Pemerintah Kabupaten Balangan mengikuti verifikasi lanjutan Kabupaten/Kota Sehat (KKS) tingkat nasional 2025 secara daring di Aula Benteng Tundakan, Paringin Selatan, Kamis (21/8/2025). Kegiatan ini menjadi tahapan akhir sebelum desk penilaian dari pemerintah pusat.
Plt Asisten Bidang Pemerintahan dan Kesejahteraan Rakyat Kabupaten Balangan, Ernawati, menyampaikan bahwa sebelumnya Balangan telah melewati tahap self assessment oleh Tim KKS Kabupaten, penilaian tingkat provinsi, hingga penilaian pusat.
“Dari 136 indikator yang dipaparkan pusat, ada sekitar 33 indikator yang perlu perbaikan data. Kita diberikan waktu 2 x 24 jam untuk melengkapinya. Swasti Saba ini semoga bisa kita raih pada 2025,” ujarnya.
Ernawati menambahkan, sesuai peraturan bersama Menteri Dalam Negeri dan Menteri Kesehatan, salah satu syarat menuju KKS adalah terwujudnya hunian aman, nyaman, dan sehat melalui program Open Defecation Free (ODF). Saat ini capaian ODF Balangan sudah 85 persen, dengan target 100 persen di masa mendatang.

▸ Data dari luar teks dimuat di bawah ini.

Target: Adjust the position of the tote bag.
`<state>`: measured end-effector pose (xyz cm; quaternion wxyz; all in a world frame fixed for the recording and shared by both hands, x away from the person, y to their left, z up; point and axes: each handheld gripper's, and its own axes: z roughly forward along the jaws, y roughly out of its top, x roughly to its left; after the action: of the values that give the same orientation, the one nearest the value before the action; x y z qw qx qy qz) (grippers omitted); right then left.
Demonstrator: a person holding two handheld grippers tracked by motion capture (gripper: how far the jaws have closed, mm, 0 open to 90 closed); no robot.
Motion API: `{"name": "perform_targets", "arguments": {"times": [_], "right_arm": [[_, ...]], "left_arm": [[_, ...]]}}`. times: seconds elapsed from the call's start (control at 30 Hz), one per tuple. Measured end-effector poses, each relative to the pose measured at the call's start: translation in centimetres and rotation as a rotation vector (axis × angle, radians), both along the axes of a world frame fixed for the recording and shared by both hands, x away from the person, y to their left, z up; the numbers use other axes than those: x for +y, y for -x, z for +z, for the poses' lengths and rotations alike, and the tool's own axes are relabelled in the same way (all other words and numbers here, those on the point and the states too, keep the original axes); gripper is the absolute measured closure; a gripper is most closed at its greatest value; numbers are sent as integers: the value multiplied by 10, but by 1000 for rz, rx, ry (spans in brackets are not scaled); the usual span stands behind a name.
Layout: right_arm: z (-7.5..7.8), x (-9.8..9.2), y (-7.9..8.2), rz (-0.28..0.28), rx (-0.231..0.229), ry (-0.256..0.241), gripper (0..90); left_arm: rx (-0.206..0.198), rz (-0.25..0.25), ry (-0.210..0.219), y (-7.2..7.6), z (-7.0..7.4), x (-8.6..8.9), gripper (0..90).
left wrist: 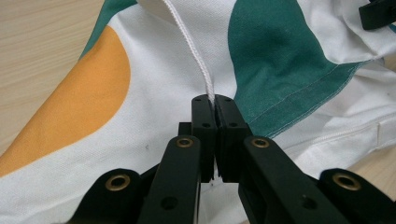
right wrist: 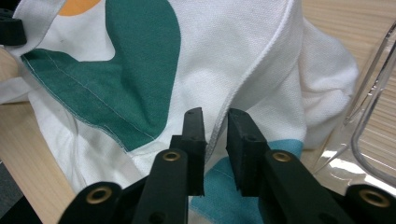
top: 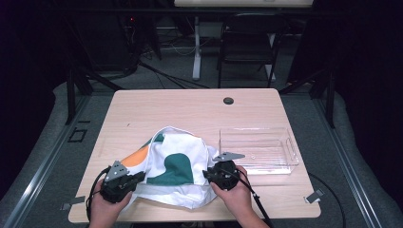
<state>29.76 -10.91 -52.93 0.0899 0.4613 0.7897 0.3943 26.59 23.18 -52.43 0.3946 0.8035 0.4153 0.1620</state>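
Lying crumpled at the surface's [top: 190,107] six o'clock, the white cloth [top: 173,166] has its hem pinched by the left tongs [left wrist: 214,100]; the right tongs [right wrist: 215,123] stand narrowly apart around another hem, beside a clear tray [top: 259,151].

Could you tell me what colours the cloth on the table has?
The cloth is white with dark green, orange and light blue patches, clearest in both gripper views.

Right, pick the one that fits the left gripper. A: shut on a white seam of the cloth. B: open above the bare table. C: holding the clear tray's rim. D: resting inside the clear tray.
A: in the left gripper view the left gripper has its jaws pressed together on a white corded seam of the cloth.
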Motion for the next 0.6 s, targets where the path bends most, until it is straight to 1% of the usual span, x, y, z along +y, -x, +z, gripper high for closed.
{"name": "perform_targets", "arguments": {"times": [0.17, 0.2, 0.37, 0.4, 0.47, 0.5, 0.6], "right_arm": [[0, 0, 2, 18, -12, -26, 871], [1, 0, 2, 26, -16, -17, 877], [3, 0, 3, 40, -42, -24, 884], [3, -1, 4, 43, -48, -26, 884], [5, -1, 4, 48, -60, -31, 884], [7, -3, 4, 60, -67, -25, 885], [10, -3, 3, 63, -74, -42, 885]], "left_arm": [[-5, 1, -3, 0, 0, 0, 883], [-5, 2, -2, 0, 0, 0, 883], [-10, 9, 2, 0, 1, -1, 883], [-20, 14, 3, 0, 0, -1, 883], [-18, 13, 2, -1, 2, -1, 883], [-25, 17, 7, -2, 3, -1, 883], [-32, 23, 11, -3, 5, 0, 883]]}}
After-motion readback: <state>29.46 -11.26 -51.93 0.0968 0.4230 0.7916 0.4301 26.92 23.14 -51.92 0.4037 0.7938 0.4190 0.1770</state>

Dari sisi kelembagaan, penerapan KKS sudah berjalan di enam dari delapan kecamatan. Ke depan, seluruh kecamatan hingga desa ditargetkan dapat menerapkan pola kelembagaan KKS secara penuh.
Selain itu, Ernawati menekankan pentingnya menyinergikan indikator KKS dengan dokumen perencanaan perangkat daerah.

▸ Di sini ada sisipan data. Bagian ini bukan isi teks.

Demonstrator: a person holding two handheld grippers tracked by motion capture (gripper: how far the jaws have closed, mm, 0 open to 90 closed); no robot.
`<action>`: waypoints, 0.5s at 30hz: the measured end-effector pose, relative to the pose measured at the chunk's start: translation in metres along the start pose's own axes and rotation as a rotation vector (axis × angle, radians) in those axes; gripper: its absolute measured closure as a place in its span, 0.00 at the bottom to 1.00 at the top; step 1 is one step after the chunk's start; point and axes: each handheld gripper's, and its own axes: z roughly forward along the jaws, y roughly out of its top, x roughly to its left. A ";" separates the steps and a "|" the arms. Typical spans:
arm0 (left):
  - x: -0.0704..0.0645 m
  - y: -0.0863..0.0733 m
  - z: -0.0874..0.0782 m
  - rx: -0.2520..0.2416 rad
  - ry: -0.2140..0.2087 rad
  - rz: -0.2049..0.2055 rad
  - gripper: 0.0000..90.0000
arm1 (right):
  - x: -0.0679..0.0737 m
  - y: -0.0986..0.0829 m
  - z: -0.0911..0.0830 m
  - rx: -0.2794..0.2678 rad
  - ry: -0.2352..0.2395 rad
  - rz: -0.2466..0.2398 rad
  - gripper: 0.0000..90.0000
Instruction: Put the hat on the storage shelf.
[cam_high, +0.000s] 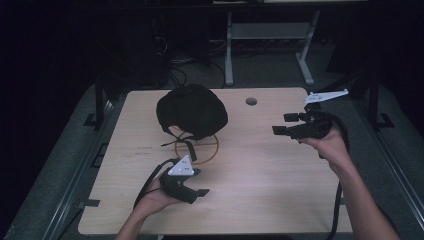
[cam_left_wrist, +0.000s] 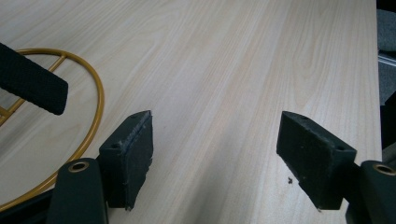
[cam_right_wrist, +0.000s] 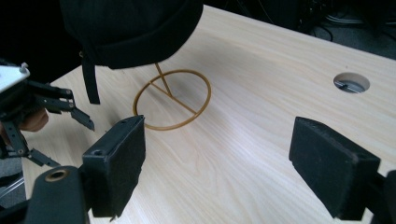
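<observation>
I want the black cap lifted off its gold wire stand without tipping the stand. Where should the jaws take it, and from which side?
Probably best at the lower rim of the black cap, on the side facing the person, near the hanging strap. The crown is rounded and offers little to pinch; the rim overhangs the gold stand freely. The open left gripper is nearest; come from below and lift upward.
</observation>
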 end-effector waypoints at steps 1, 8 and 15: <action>0.000 0.000 0.000 0.000 0.000 -0.001 0.30 | -0.001 -0.002 0.000 0.000 0.002 0.002 0.20; 0.001 -0.001 0.000 0.004 0.000 -0.002 0.30 | -0.003 -0.016 0.000 0.008 0.008 0.021 0.20; 0.001 -0.001 0.000 0.001 0.002 -0.007 0.30 | -0.005 -0.028 -0.002 0.005 0.013 0.036 0.20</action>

“Di sembilan tatanan indikator KKS, sebenarnya bisa kita integrasikan dengan indikator kinerja dalam renstra SKPD. Kebetulan saat ini renstra sedang dalam tahap penyusunan setelah RPJMD ditetapkan pada 20 Agustus. Harapannya, program KKS bisa selaras dengan program pembangunan daerah,” pungkasnya.